Les acteurs du Maniema interpellent ainsi les autorités nationales, provinciales et les responsables de la riposte afin qu’ils s’assurent que les ressources destinées à la lutte contre Ebola soient utilisées de manière rationnelle et transparente. Ils estiment que les prestataires engagés dans la prise en charge des patients doivent bénéficier de leurs primes dans les délais afin de leur permettre de poursuivre leur travail dans des conditions acceptables.
Le coordonnateur national de l’ASBL Citoyen Inconnu insiste également sur la responsabilité morale des professionnels de santé, tout en rappelant que celle-ci doit être accompagnée par des conditions de travail appropriées.
« Nous interpellons les autorités parce qu’il ne faut pas attendre qu’une catastrophe arrive pour commencer à chercher des solutions. Les fonds qui sont alloués à la riposte contre Ebola doivent être utilisés rationnellement et les prestataires doivent être payés conformément aux engagements pris. Nous demandons également aux professionnels de santé de respecter leur serment et leur responsabilité vis-à-vis des malades. Mais il faut être clair : on ne peut pas demander à un personnel de travailler durablement sans rémunération. La science sans conscience est nulle, mais la conscience professionnelle doit aussi être soutenue par une gestion responsable des ressources et par le respect des droits des prestataires. Aujourd’hui, il faut agir pour empêcher que cette situation ne se transforme en une hécatombe », prévient-il.
La société civile du Maniema appelle par ailleurs à une coordination renforcée entre les autorités sanitaires de la Tshopo et celles des provinces voisines. Elle estime qu’une stratégie anticipative est nécessaire afin de limiter les risques de propagation de la maladie, particulièrement dans les zones où les mouvements de personnes sont importants.

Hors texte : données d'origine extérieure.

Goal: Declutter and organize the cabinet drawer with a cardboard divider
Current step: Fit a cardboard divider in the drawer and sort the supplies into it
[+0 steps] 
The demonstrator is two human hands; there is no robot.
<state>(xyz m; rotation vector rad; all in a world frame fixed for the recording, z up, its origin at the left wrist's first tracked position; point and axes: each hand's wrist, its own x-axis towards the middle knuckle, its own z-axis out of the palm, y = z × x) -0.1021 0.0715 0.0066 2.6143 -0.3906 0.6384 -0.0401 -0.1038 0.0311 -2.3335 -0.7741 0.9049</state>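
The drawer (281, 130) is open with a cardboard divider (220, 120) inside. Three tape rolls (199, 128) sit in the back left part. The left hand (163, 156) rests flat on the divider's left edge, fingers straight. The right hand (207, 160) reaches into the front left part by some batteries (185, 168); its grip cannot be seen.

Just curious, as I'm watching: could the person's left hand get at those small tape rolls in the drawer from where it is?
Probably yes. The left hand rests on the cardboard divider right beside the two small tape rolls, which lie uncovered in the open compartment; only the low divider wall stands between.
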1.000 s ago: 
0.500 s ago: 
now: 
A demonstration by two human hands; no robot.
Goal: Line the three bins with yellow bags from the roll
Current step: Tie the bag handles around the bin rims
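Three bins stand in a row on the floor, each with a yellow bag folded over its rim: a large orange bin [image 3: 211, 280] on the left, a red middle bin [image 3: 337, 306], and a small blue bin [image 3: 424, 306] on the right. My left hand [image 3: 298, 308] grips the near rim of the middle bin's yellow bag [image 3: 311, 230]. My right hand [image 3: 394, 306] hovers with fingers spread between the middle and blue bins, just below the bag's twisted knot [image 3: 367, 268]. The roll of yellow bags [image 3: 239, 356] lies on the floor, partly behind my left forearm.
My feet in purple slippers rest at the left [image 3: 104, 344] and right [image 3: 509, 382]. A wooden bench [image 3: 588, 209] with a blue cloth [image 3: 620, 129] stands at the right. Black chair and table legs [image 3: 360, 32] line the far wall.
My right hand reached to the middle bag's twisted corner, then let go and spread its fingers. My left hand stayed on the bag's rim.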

Les organisations de la société civile demandent également que les mécanismes de supervision de la riposte soient renforcés, afin de garantir que les besoins des équipes médicales et des patients soient régulièrement évalués. Pour elles, la prise en charge d’une épidémie ne peut être efficace sans personnel motivé, disponible et correctement accompagné.
La crainte exprimée par les acteurs du Maniema intervient donc dans un contexte où la moindre défaillance dans le dispositif d’isolement pourrait avoir des répercussions importantes sur la santé publique. Ils appellent toutes les parties prenantes à privilégier le dialogue et à éviter toute décision susceptible de mettre en danger les patients, les soignants et les communautés.
Au-delà du paiement des primes, cette alerte remet ainsi en lumière la nécessité d’une gestion rigoureuse et transparente des moyens consacrés à la riposte contre Ebola. Pour la société civile du Maniema, les autorités doivent agir avant toute rupture de prise en charge, car dans une épidémie, quelques heures de retard peuvent suffire à aggraver considérablement les risques.
La société civile espère donc une intervention urgente des autorités afin de garantir la continuité des soins et de l’isolement des malades à Kisangani. Elle appelle surtout à éviter que des difficultés financières ou administratives ne viennent fragiliser un dispositif sanitaire dont dépend la protection de milliers de personnes, dans la Tshopo comme dans les provinces voisines, notamment le Maniema.